Introduction: “Gattai Girls” is a series of posts dedicated to looking at giant robot anime featuring prominent female characters due to their relative rarity within that genre.
Here, “prominent” is primarily defined by two traits. First, the female character has to be either a main character (as opposed to a sidekick or support character), or she has to be in a role which distinguishes her. Second, the female character has to actually pilot a giant robot, preferrably the main giant robot of the series she’s in.
For example, Aim for the Top! would qualify because of Noriko (main character, pilots the most important mecha of her show), while Vision of Escaflowne would not, because Hitomi does not engage in any combat despite being a main character, nor would Full Metal Panic! because the most prominent robot pilot, Melissa Mao, is not prominent enough.
When you look at the full title of the 1990s OVA Shishunki Bishoujo Gattai Robo Z-Mind: The Battling Days of the “Shitamachi” Virgins, which is a mouthful to say the least, you get a pretty good indication of what’s in store for the 6-episode OVA. Shishunki Bishoujo Gattai Robo” literally means “Beautiful Girls in Puberty Combining Robot,” so in other words, expect pretty teenage girls piloting a big beefy robot, that peanut butter-and-chocolate combination which is at this point something of a staple in anime.
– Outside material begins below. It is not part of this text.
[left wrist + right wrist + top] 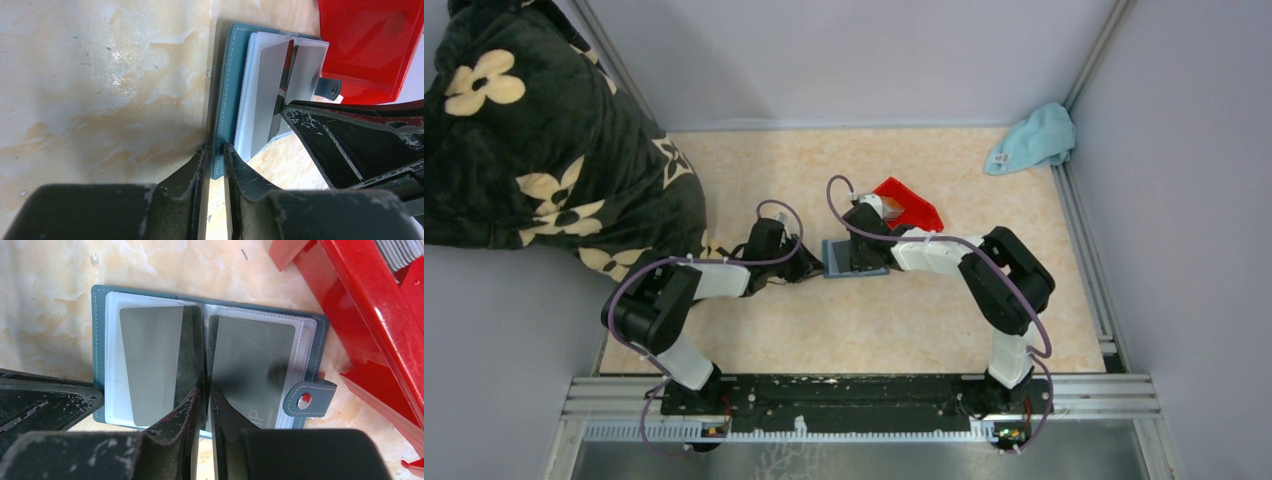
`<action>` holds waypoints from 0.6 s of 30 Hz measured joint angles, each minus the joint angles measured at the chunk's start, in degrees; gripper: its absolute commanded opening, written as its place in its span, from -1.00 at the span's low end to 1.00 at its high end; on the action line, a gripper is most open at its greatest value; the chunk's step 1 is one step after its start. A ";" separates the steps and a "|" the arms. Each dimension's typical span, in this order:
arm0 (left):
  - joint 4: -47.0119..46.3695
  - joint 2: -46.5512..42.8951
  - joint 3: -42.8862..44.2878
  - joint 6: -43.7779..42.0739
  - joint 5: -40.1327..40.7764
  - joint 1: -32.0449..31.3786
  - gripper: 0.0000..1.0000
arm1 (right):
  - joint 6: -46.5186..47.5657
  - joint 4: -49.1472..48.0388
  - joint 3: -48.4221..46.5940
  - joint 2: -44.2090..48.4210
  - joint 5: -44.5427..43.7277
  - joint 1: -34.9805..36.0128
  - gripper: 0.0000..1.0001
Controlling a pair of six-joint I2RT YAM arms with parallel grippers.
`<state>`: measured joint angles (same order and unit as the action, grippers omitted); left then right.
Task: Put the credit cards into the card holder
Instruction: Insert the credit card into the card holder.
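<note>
Teal card holder [99, 340] open, clamped by your left end effector [215, 147]; right end effector [205, 392] seemingly pinches a credit card [270, 85]: slide it in.

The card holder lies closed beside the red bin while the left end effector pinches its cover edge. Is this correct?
No, the card holder lies open, as the right wrist view shows. It is beside the red bin, and the left end effector pinches its cover edge.
</note>
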<state>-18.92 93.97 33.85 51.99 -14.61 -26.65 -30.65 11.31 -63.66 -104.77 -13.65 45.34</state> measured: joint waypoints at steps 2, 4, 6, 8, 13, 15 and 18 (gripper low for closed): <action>0.00 0.00 0.00 0.00 0.00 0.00 -0.53 | -0.02 -0.09 -0.11 -0.07 0.24 0.00 -0.74; 0.02 0.00 0.00 0.02 -0.02 0.00 -0.53 | -0.04 -0.24 -0.11 -0.20 0.48 0.00 -0.74; 0.04 0.00 0.04 0.02 -0.02 0.00 -0.53 | -0.26 -0.63 -0.11 -0.39 0.94 0.00 -0.74; 0.11 0.00 0.09 0.00 -0.02 0.00 -0.53 | -0.57 -0.92 -0.11 -0.44 1.42 0.00 -0.74; 0.15 0.00 0.11 0.02 -0.02 0.00 -0.53 | -1.90 -1.66 -0.09 -0.59 2.86 0.00 -0.73; 0.15 0.00 0.11 0.02 -0.02 0.00 -0.53 | -2.51 -2.49 0.26 -0.66 3.69 0.00 -0.73; 0.15 0.00 0.11 0.02 -0.04 0.00 -0.53 | -3.78 -3.93 1.29 -0.66 4.74 0.00 -0.73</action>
<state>-18.76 93.97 33.95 52.01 -14.66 -26.65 -34.44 7.38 -62.37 -105.43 -8.91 45.34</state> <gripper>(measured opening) 0.233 0.135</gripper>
And if it isn’t clear that this OVA is targeting robot fans, then note that 1) the vast majority of the robot attacks reference other anime (“Z-Boomerang” and “Z-Tomahawk” for instance), and 2) they even managed to insert a small Reideen cameo of sorts, as shown below.
Z-Mind centers around three Japanese sisters, Ayame, Renge, and Sumire, who pilot a giant robot named Z-Mind created through collaboration between the Japanese and American militaries. Together, they fight the Orgapiens, aliens with advanced technology who all look like creepy oversized babies. As the main heroine and leader, Ayame differentiates herself from her younger sisters by having a yamato nadeshiko-esque quality to her in contrast to her sisters’ more Western looks and fashion sense, making Ayame a character somewhere in the vein of Shinguuji Sakura from Sakura Wars.
The girls all exhibit strength and courage, and are also responsible for beating back the monsters at the end of the day, but the overall flat characterization in the series means that there isn’t much to discuss about them, other than that the desire to make Ayame more of a traditional beauty than her feistier sisters may say something about the kind of face the series wanted. Ayame is pretty inoffensive in any direction, but she suffers from the same lack of depth as the anime she’s in. Even Ayame’s love interest, a mysterious man from the future in a stylish red jacket named Kouji, is just kind of there until their relationship decides to grow abruptly, so it’s hard to say how much it affects her character.
When I finished each episode of Z-Mind, I would find myself regarding it as decent, but when I asked myself if I wanted to keep watching immediately after, the answer was definitely “no.” While this may have something to do with the fact that each episode exists somewhat independent of the others, in the end there was nothing so thrilling or compelling that I had to see the girls of Z-Mind again as soon as possible.
If I were being a little harsher, I would call the series mediocre, and if I were being a little kinder, I would say that it had potential, but I think the best way to describe Z-Mind is that if it had been properly released back in the 1990s in the US, I think it would have been a big hit. It’s short, it’s pretty, and while it’s sparse on characterization and development, it has enough in those categories to spark the imaginations of fans hungry to explore a fantastic world, one which sparks their imaginations and makes them thirsty for possible areas to elaborate. In this sense, I feel it would have garnered a reputation similar to Bubblegum Crisis, though one advantage it has over Bubblegum Crisis is that it actually has a conclusion instead of ending abruptly on a self-contained episode.
For Z-Mind, the character types, art style, and and overall feel of the series all come across as very much a product of their time, and Ayame too is a naturally both a part and a result of that combination. As such, Ayame winds up being a girl full of admirable qualities, but hard to categorize as anything more than a basic outline of a strong, ideal girl. Her character, and her anime, exist as one stop along the path of female heroines in robot shows.